Notes on a Review by an Established-Order Critic
Philip Kennicott,
critic for the Washington Post, manifests a certain “normal” inability to viscerally
question and challenge. In his reportage
of the “Poetic Likeness” exhibit at the National Portrait Gallery, he notes
“many famous poets” are not included without even wondering or caring why all non-famous
poets are not included. Fame, he at
least seems to recognize though half-heartedly, does not necessarily equal
greatness (whatever that might be in the realm of poetry). But he seems incapable of realizing that not
famous can mean not necessarily bad.
Kennicott notes “celebrity poet” Maya Angelou was not included in the
exhibit, though she recited at Clinton’s 1993 inauguration. He doesn’t seem to grasp that poets invited
by presidents clearly translates into poets innocuous to presidents. He, of course, does not wonder how innocuous seems
to be a trait shared by many, if not most good or even great poets.
He notes the fellow who created the exhibit included with the photos or
paintings texts that were “deliciously
indulgent,” as if the writing were a Twinkie. And perhaps indeed that would sum up the bulk
of bourgeois poets and poet critics. Kennicott
includes a couple of lines from Gertrude Stein to back his Twinkie
observation: “Very fine is my
valentine./Very fine and very mine./Very mine is my valentine very mine and
very fine.” Well, to be fair, at least
he characterizes those lines as “typically infantile doggerel,” though mentions
that the curator Ward had said, “If I submitted that to the New Yorker I wouldn’t have to wait for
the return mail to know the response.” Apparently,
Ward does not know the New Yorker,
which would have probably eagerly published those lines, considering the fame
element. Kennicott, of course, fails to
challenge Ward with regards the bulk of New
Yorker published poetry, which seems to be representative of typical
bourgeois doggerel. Off limits: any poetry apt to question and challenge the
poetry establishment and its academically cocooned fluffy icons.

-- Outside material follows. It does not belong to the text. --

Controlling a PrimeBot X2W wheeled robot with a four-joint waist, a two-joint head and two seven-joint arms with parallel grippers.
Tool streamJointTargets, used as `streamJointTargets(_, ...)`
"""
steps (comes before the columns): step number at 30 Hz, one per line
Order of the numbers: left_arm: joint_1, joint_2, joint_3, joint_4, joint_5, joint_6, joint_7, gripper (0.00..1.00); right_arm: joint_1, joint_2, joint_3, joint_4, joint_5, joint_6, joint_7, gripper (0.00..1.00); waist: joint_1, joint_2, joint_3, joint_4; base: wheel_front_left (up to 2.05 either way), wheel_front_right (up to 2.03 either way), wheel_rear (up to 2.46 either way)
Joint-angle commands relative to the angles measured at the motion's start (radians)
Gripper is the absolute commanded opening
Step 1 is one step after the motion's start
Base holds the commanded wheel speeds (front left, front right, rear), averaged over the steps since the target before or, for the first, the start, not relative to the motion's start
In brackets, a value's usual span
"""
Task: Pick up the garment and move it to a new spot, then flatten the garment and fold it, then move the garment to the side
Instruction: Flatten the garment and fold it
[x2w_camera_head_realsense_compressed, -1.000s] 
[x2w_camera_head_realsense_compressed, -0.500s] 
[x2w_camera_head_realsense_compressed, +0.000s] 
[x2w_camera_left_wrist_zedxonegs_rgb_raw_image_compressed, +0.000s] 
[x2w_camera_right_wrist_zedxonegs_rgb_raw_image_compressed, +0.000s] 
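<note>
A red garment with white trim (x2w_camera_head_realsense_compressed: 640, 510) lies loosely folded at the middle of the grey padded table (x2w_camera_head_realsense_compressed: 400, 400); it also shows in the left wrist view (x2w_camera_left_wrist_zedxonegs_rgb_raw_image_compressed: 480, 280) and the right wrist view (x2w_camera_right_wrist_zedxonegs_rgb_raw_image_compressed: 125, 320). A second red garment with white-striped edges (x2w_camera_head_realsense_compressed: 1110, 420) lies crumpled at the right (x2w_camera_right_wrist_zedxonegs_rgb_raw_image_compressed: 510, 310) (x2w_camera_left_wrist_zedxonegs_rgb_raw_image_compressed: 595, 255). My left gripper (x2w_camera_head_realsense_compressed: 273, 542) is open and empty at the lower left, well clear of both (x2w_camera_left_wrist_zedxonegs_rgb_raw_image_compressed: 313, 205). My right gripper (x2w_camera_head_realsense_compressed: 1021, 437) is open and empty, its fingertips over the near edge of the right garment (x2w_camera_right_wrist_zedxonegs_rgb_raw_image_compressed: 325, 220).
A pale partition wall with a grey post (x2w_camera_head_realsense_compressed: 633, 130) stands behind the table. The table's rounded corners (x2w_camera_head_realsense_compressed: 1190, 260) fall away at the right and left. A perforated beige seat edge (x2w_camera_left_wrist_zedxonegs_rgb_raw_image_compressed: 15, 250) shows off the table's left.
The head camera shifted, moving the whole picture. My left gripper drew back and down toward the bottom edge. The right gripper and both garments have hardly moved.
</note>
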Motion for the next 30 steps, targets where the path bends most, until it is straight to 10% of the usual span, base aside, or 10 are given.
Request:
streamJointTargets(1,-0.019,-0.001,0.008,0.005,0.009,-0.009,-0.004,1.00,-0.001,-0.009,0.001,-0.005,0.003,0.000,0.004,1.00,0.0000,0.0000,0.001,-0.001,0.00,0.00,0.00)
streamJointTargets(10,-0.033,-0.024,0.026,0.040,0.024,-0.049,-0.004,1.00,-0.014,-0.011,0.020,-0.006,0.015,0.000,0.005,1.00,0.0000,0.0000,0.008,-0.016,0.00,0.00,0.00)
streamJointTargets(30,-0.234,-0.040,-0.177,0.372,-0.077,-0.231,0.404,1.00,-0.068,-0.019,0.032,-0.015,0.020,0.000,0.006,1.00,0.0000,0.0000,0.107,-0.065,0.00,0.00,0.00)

“Spoken like a poet, which
in fact Ward is,” remarks Kennicott, failing to add the qualifier bourgeois. “Publicity and poetry went hand in hand,
albeit uncomfortably,
throughout the period,” he notes, failing to underscore that such has evidently
gotten worse today, where poets of renown have websites dedicated to themselves
and more often than not totally devoid of unique thought and ideas. He also fails to underscore that the “self-mythologizing pioneered by Whitman” is no longer even necessary today, for an
entire network of mythologizing machinery exists from the Academy of Academic
(uh, American) Poets and Poetry Foundation to the Library of Congress. “Many of the names included are now fading
into obscurity, even former poets laureate Howard Nemerov and Richard
Wilbur,” notes Kennicott. Well, let us
then rejoice!
Finally, Kennicott concludes regarding the exhibit: “’Poetic Likeness’ emphasizes something essential about poetry — that it
is dynamic and ongoing, and that its
fundamental appeal is to the part of our brain that likes fine distinctions.” As I tell my students, avoid using WE and
OUR, for exceptions will always exist… thankfully. What “Poetic Likeness” sadly seems to
emphasize and seeks to push is nothing but base celebrity in the hope of
somehow keeping the mythology of the poet as inflated as possible. Wouldn’t it be far more interesting to create
an exhibit that highlighted poets who actually stood up on their hind legs to
speak rude truth against the bourgeois poetry machine that seeks to keep poetry
as a coopted intellectual diversion, as opposed to a form of written combat
against the corruption drowning the nation.